Тогда Александр, которому надоело благодушие своего дядюшки, отправился в Линкестиду, к вождю племени по имени Плеврий, который был в ссоре с Филиппом и отказывался платить дань Македонии. Александра в пути сопровождали несколько молодых людей его возраста, решившихся разделить с царевичем все тяготы ссылки. Он никогда потом не забудет их верности. Среди них были Неарх, Гарпал и Птолемей. Птолемей, который с большей вероятностью был сыном Филиппа, чем Александр, без колебаний встал на сторону изгоя. Обоих объединяла таинственность, окружавшая обстоятельства их появления на свет.
Жители Линкестиды оказали мятежному царевичу теплый прием. Свирепые горцы, питавшие ненависть к Филиппу, не простили ему убийства Евридики. Они помнили о гибели семи тысяч собратьев во время первого нашествия Филиппа – тогда каждая семья потеряла одного или нескольких человек.
Филипп, прослышав об опасности, грозившей ему со стороны Линкестиды, отправился туда вместе с Атталом во главе небольшого легковооруженного войска. Он полагал, что одного его появления будет достаточно для того, чтобы навести в этом районе порядок. Но, попав неожиданно в засаду, он чудом избежал гибели и обязан был своим спасением только преданности одного из молодых телохранителей, прикрывшего своим телом царя от града стрел. Перед смертью израненный герой в качестве награды взял с Аттала обещание отомстить за него Павсанию, оскорбившему его грязными намеками на характер его отношений с царем.
Филипп был потрясен случившимся и хотя, как всегда, проявил в сражении храбрость и решимость, на этот раз он предпочел отойти назад, как бы получив предупреждение судьбы. Он вспомнил о своих ранах: в глаз, в плечо, в руку, в ногу. Ему осталось потерять только жизнь – он оказался на волосок от смерти. Преждевременно постаревший от ранений, уродства, пьянства и любви к слишком молодой жене, он не испытывал теперь никакого желания лазить по горам, преследуя горстку непокорных горцев или разгневанного сына. Зачем рисковать жизнью в этой глупой затее, которую никто, кроме Аттала, не поощрял, если вся Греция в его власти и если он собирается покорить Малую Азию?
Сделав вид, что его больше заботит подготовка дальнего похода в Азию, он вернулся в Пеллу, где его поджидал старый друг, коринфянин Демарат. После того как Филипп расспросил его о работе Большого совета и похвастался тем, что добился согласия в отношениях между греческими городами, этот мудрый человек ответил:
– Тебе ли говорить о согласии в Греции, когда ты наполнил собственный дом распрями и ссорами?
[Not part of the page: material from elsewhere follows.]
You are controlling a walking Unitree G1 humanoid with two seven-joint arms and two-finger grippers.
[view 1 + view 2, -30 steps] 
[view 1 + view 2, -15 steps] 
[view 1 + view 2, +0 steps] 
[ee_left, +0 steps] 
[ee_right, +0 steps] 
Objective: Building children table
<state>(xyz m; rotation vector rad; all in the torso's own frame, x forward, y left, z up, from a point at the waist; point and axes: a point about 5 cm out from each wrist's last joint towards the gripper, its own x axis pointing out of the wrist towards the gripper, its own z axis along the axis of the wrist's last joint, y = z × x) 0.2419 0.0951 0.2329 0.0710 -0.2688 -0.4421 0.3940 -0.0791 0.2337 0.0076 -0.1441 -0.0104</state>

Царя ошеломили слова этого умудренного опытом человека, в верности которого Филипп не сомневался, ибо тот не раз поддерживал его. Филипп смиренно выслушал все его советы, согласился со справедливостью упреков, признал себя виновным в том, что подает дурной пример своему народу. Закончив беседу, царь поручил Демарату отправиться с миссией к Александру, дабы добиться примирения. Через несколько недель Александр, поставив свои условия мира, возвратился вместе с матерью в столицу.
Не вернув Олимпиаде положения законной супруги царя, Филипп сохранил ей как матери наследника престола высокое звание царицы. Чтобы добиться для Олимпиады этого статуса, пришлось, конечно, преодолеть сопротивление Аттала и его племянницы, но к тому времени Филипп уже перестал беспрекословно подчиняться воле второй жены. С возрастом наслаждения, как и война, все сильнее утомляли его. Клеопатра забеременела, и Филипп вновь почувствовал себя хозяином положения.
Снова в Пелле образовалось два клана: приверженцев молодой царицы и сторонников прежней. Павсаний быстро стал доверенным лицом Олимпиады. Впавший в немилость фаворит усердно распространял самые ядовитые слухи, направленные против Филиппа, Клеопатры и Аттала. Он шпионил, подслушивал, разносил сплетни, выдумывал их сам. Разжигание ненависти между великими мира сего стало для него единственным смыслом жизни при дворе. Примирение между Филиппом и Александром было лишь показным. Александр страдал от бездеятельности. Ему казалось, что этот трудный год никогда не завершится. Филипп держал сына в стороне от дел, не считая нужным посвящать его в планы похода на Восток, и царевич не был уверен, что ему будет позволено принять в нем участие. Александру исполнилось девятнадцать лет, однако временами юноше казалось, что жизнь его приближается к концу.